[Records from a data collection]
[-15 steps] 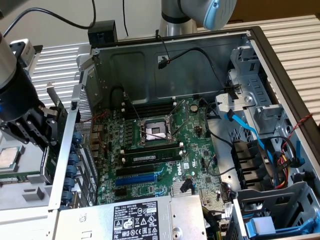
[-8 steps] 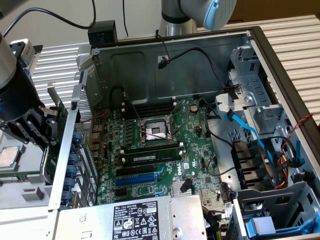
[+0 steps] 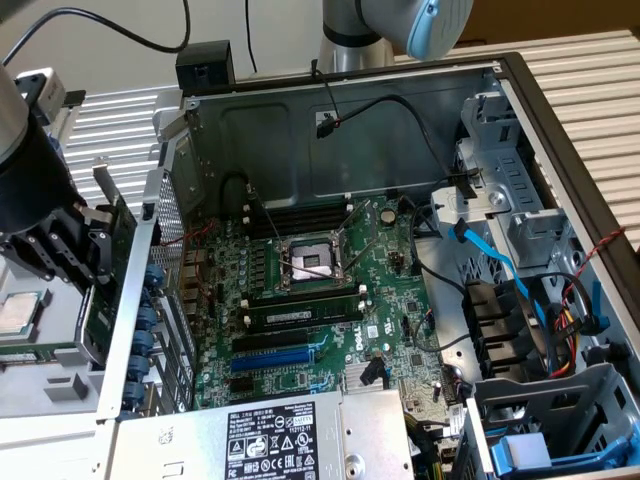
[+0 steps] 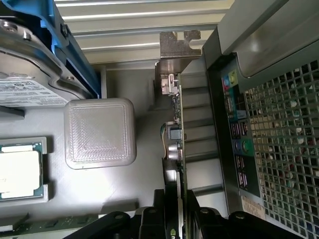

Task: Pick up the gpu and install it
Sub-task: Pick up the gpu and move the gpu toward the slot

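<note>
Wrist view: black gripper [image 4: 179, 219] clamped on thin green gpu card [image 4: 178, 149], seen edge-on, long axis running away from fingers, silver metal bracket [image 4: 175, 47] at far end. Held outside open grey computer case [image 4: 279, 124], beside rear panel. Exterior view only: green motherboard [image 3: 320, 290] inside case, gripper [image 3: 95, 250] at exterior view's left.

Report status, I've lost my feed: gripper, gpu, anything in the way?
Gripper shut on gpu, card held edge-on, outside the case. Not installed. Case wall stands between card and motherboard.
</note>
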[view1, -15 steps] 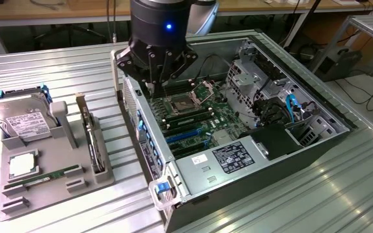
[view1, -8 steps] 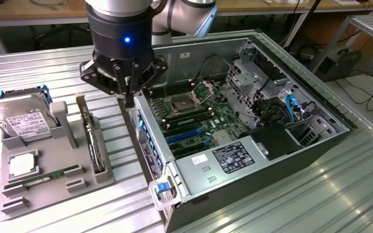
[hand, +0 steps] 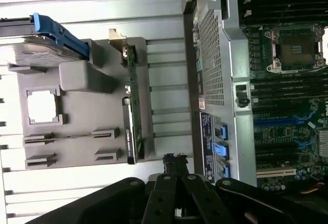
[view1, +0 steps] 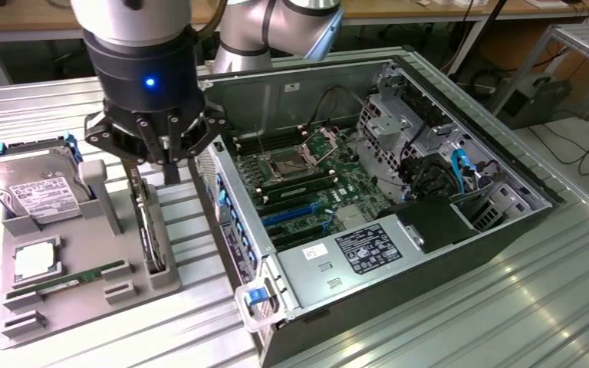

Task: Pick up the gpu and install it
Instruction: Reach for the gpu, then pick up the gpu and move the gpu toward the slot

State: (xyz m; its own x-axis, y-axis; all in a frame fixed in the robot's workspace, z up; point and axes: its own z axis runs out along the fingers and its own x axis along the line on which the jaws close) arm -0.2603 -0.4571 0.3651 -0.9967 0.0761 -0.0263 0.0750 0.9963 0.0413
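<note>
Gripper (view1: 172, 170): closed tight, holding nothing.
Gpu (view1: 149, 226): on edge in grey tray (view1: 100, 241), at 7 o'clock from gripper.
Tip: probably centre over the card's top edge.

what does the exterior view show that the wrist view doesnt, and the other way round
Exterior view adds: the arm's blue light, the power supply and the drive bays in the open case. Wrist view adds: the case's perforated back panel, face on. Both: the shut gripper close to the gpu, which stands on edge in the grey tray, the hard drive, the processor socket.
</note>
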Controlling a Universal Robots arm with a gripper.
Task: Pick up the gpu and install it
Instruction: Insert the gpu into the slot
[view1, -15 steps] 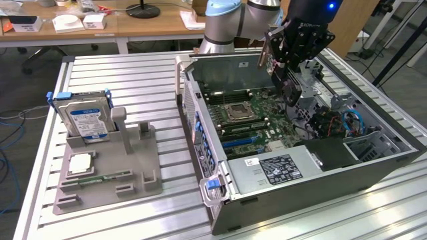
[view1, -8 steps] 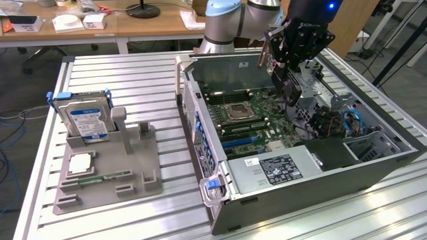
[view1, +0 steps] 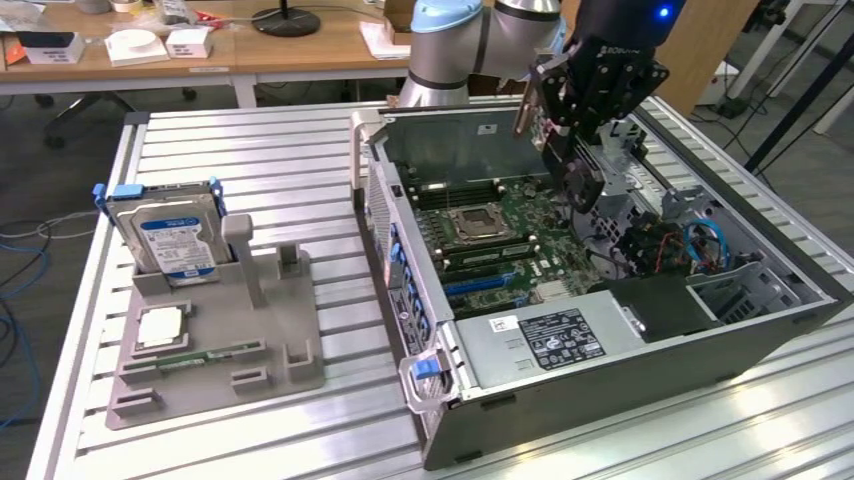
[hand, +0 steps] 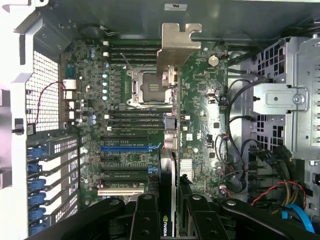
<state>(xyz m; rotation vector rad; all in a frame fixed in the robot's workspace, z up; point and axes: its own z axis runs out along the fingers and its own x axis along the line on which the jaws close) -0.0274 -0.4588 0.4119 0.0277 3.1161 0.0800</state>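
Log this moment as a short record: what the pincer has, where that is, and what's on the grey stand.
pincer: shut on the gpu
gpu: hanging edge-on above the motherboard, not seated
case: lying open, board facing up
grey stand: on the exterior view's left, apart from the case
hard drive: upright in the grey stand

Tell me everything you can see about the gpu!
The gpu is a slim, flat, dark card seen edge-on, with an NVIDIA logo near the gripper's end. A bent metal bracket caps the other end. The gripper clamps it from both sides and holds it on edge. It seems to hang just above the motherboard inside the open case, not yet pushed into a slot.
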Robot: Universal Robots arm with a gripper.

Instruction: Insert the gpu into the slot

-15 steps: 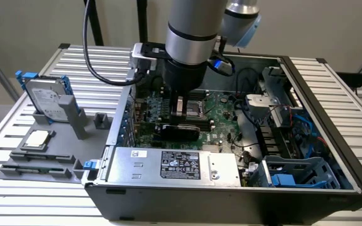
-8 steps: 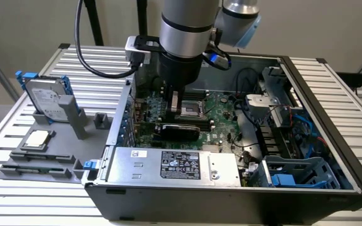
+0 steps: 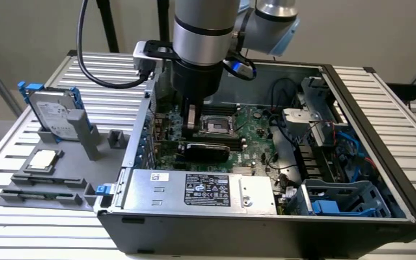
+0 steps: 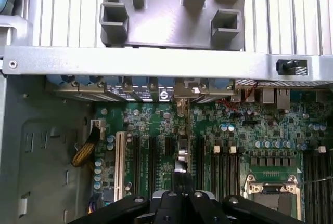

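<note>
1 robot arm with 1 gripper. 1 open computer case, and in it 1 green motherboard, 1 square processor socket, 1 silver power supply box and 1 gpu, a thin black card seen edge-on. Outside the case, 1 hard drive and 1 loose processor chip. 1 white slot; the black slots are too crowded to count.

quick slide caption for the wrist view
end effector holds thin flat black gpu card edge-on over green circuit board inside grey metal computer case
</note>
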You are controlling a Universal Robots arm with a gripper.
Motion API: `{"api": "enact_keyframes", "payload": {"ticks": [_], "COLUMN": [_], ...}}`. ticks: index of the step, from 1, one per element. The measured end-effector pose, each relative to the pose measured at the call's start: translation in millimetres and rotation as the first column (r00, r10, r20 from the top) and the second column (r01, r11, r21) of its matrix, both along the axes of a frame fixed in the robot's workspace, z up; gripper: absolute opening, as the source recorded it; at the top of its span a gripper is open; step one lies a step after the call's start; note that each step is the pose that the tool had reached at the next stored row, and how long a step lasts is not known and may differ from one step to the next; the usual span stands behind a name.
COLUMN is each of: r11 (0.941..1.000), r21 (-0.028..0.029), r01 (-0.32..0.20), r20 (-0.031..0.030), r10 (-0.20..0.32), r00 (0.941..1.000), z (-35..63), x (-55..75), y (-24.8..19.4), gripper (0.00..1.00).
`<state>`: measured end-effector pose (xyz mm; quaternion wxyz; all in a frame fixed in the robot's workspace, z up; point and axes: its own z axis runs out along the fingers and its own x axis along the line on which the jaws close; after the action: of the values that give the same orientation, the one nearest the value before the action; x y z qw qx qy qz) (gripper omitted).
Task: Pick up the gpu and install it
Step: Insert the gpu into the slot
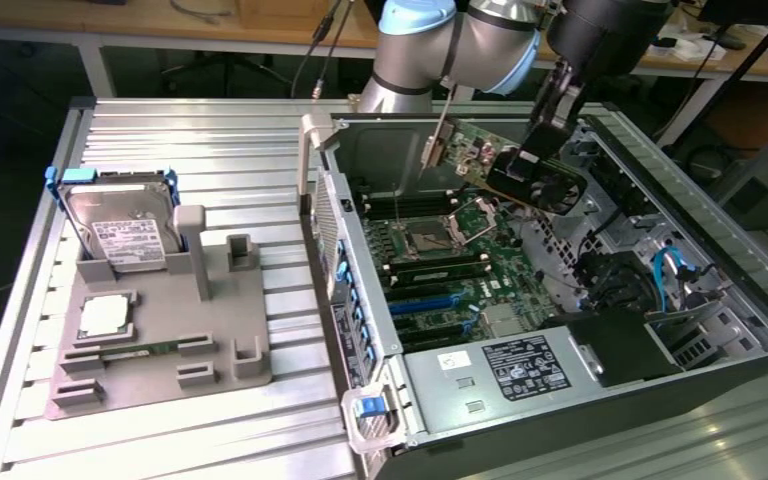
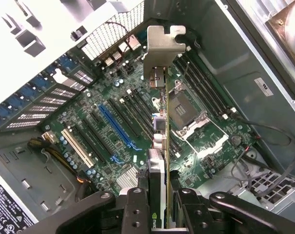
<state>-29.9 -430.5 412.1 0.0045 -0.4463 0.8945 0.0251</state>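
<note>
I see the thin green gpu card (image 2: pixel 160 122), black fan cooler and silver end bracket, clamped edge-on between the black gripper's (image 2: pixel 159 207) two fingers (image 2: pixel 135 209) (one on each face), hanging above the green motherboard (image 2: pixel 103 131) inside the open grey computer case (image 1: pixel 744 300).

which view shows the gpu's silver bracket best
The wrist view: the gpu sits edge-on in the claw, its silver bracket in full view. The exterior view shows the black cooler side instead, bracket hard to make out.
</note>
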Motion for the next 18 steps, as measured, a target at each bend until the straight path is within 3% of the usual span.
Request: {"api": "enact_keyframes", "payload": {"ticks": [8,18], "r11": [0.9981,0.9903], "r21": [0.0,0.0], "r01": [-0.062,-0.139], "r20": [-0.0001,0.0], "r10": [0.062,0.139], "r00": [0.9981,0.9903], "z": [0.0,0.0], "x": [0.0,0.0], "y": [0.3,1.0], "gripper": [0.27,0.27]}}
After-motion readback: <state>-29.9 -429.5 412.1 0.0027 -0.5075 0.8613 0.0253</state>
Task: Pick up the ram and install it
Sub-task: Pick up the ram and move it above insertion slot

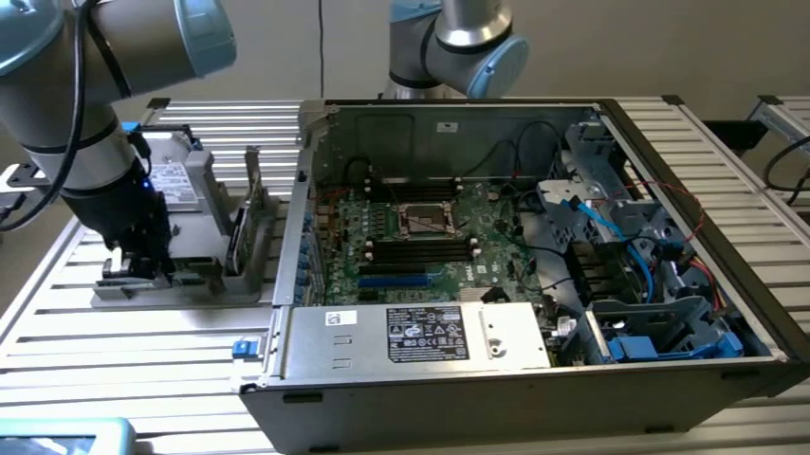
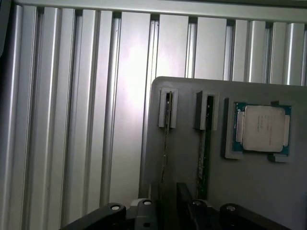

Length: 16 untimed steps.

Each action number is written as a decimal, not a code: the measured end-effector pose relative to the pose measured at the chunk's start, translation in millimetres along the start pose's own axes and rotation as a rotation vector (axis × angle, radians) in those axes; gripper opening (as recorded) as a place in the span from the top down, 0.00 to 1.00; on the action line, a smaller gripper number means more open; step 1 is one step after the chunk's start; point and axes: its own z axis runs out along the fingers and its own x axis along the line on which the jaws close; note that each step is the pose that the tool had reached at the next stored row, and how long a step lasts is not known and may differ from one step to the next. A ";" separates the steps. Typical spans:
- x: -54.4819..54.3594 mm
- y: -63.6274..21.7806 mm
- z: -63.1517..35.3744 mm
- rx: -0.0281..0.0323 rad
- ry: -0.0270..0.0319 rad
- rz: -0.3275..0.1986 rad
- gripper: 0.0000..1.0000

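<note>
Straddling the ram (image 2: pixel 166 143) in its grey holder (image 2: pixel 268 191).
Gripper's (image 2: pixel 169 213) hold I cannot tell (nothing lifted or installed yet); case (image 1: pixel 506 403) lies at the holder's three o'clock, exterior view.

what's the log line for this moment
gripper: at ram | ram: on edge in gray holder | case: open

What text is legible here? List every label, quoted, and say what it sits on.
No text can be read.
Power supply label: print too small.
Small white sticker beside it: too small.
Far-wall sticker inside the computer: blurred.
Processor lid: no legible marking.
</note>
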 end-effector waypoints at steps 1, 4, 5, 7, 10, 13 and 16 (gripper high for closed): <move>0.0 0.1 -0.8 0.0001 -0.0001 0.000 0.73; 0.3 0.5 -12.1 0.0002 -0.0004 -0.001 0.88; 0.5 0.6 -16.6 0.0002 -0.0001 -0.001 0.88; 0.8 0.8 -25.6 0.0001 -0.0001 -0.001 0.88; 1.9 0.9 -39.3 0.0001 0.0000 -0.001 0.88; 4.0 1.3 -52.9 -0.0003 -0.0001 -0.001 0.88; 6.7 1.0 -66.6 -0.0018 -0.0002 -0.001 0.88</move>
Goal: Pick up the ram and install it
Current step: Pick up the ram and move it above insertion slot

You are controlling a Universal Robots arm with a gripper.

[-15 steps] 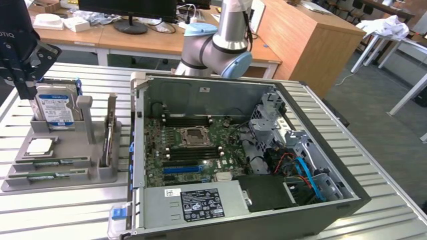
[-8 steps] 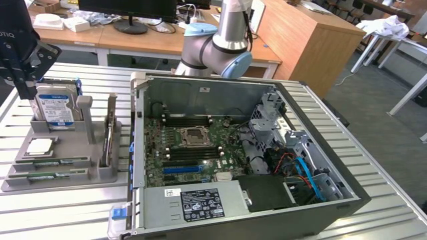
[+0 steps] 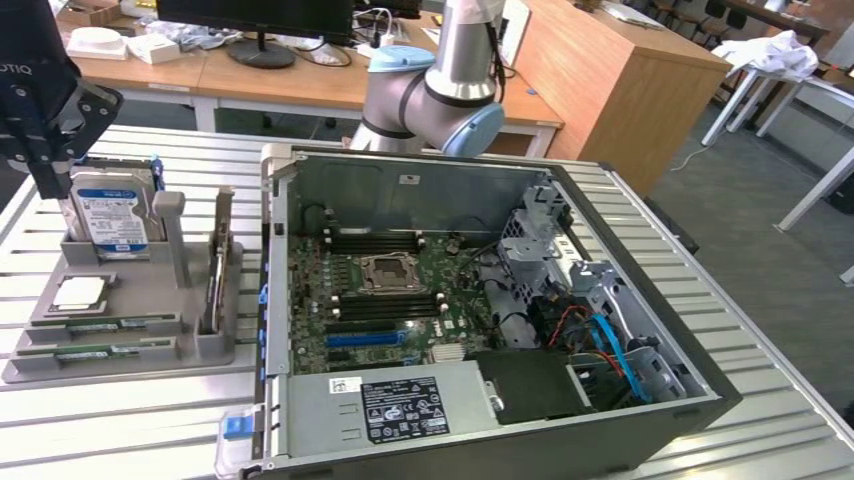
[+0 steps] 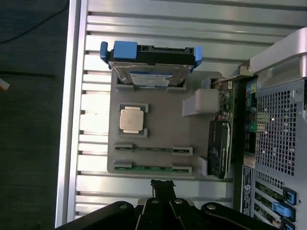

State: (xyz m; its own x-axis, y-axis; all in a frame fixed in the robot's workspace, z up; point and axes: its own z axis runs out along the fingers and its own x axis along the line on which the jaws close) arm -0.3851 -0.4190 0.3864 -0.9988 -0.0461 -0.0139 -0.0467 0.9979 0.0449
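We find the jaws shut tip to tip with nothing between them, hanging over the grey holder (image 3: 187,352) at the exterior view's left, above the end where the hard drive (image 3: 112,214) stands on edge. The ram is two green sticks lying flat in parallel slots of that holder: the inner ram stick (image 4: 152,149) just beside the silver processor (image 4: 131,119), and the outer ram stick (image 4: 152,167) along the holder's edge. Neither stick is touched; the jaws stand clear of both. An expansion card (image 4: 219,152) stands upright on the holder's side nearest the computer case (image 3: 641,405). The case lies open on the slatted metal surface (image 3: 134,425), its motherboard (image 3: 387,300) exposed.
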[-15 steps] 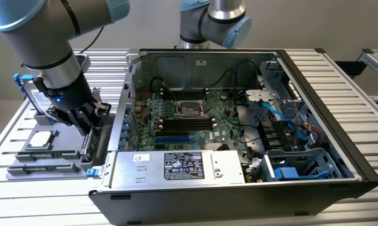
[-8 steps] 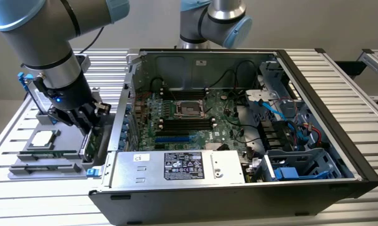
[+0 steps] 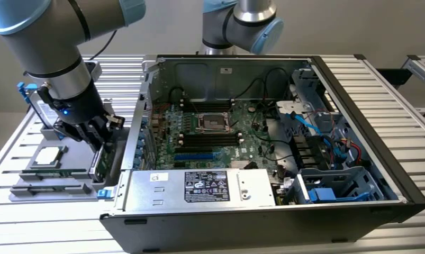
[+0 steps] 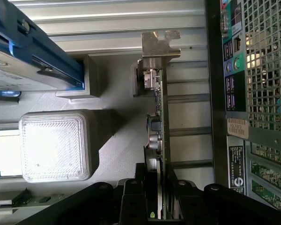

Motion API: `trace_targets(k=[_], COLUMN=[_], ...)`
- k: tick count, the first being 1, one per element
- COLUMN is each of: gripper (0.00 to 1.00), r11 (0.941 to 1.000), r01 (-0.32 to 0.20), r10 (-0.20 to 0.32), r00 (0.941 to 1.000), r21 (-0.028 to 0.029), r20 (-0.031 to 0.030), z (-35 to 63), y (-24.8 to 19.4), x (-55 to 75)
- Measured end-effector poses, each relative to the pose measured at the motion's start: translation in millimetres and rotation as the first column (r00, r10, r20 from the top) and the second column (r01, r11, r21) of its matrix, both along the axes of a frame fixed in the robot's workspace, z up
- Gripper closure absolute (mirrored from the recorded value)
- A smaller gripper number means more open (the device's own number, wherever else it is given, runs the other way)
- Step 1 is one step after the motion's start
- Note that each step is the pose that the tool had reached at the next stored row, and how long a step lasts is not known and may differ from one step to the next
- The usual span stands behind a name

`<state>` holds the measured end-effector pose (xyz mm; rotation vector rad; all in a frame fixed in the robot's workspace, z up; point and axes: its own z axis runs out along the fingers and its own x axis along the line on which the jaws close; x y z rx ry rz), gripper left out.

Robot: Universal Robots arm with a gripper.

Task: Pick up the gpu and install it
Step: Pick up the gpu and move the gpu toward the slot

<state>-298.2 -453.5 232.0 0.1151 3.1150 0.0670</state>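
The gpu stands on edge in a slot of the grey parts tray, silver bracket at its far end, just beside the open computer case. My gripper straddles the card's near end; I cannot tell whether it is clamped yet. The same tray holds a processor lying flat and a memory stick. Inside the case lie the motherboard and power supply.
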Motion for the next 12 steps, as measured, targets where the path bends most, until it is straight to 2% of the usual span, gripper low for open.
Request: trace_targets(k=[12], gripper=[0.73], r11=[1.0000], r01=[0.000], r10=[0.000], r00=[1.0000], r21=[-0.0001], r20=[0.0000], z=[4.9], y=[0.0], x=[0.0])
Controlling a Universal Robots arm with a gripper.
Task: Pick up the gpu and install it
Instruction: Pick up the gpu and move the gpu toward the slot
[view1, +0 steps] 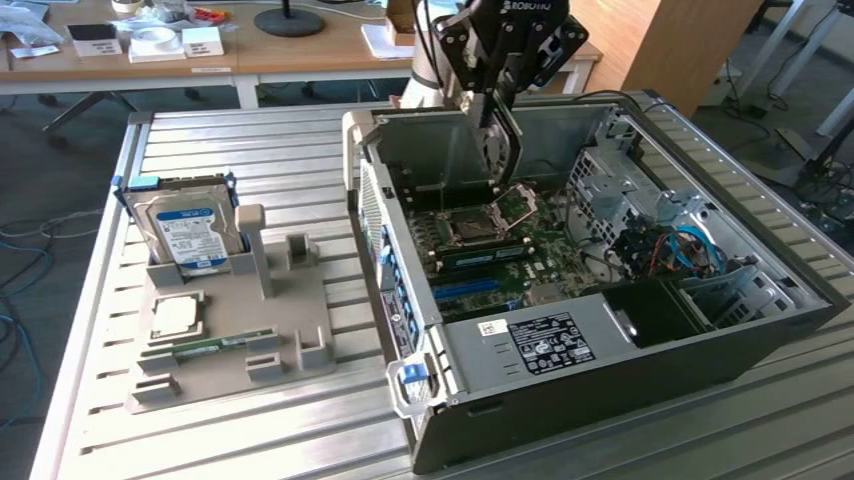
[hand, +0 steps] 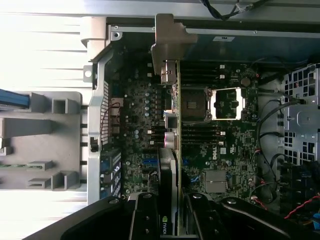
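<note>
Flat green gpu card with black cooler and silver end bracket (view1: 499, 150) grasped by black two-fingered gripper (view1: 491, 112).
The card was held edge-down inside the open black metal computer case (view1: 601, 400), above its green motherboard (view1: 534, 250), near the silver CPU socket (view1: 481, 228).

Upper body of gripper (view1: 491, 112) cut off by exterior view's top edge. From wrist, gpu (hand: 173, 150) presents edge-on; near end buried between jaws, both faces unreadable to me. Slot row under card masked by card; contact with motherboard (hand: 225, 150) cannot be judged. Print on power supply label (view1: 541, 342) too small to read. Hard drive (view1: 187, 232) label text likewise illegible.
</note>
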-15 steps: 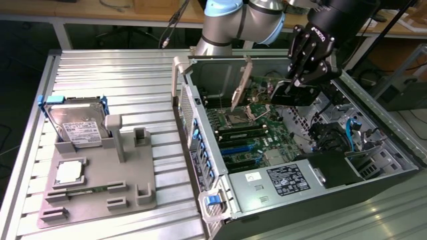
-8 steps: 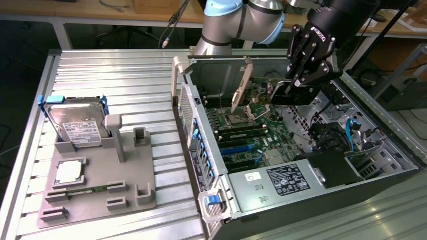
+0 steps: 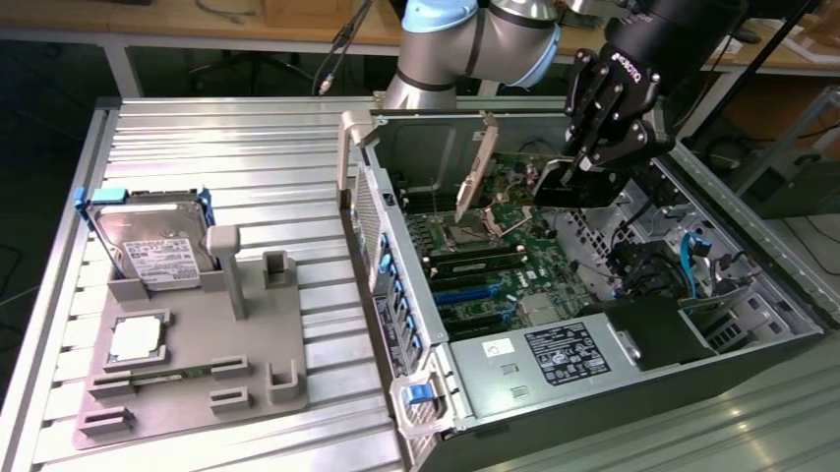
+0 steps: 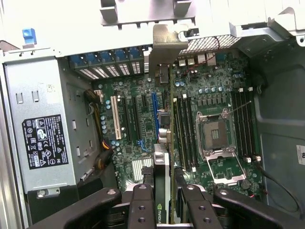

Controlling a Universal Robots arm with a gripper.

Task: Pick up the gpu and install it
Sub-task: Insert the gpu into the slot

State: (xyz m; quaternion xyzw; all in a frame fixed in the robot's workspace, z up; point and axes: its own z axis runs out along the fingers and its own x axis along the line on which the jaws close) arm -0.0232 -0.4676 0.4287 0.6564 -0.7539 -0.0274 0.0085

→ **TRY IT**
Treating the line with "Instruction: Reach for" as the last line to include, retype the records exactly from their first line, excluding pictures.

→ **SOLUTION**
[-15 steps] 
[-8 steps] 
[+0 steps] 
[+0 steps] 

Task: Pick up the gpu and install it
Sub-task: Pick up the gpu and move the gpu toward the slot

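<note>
Wrist view: black gripper [image 4: 179, 219] clamped on thin green gpu card [image 4: 178, 149], seen edge-on, long axis running away from fingers, silver metal bracket [image 4: 175, 47] at far end. Held outside open grey computer case [image 4: 279, 124], beside rear panel. Exterior view only: green motherboard [image 3: 320, 290] inside case, gripper [image 3: 95, 250] at exterior view's left.

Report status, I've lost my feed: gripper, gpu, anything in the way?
Gripper shut on gpu, card held edge-on, outside the case. Not installed. Case wall stands between card and motherboard.
</note>
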[view1, -15 steps] 
[view1, -8 steps] 
[hand, +0 steps] 
[view1, +0 steps] 

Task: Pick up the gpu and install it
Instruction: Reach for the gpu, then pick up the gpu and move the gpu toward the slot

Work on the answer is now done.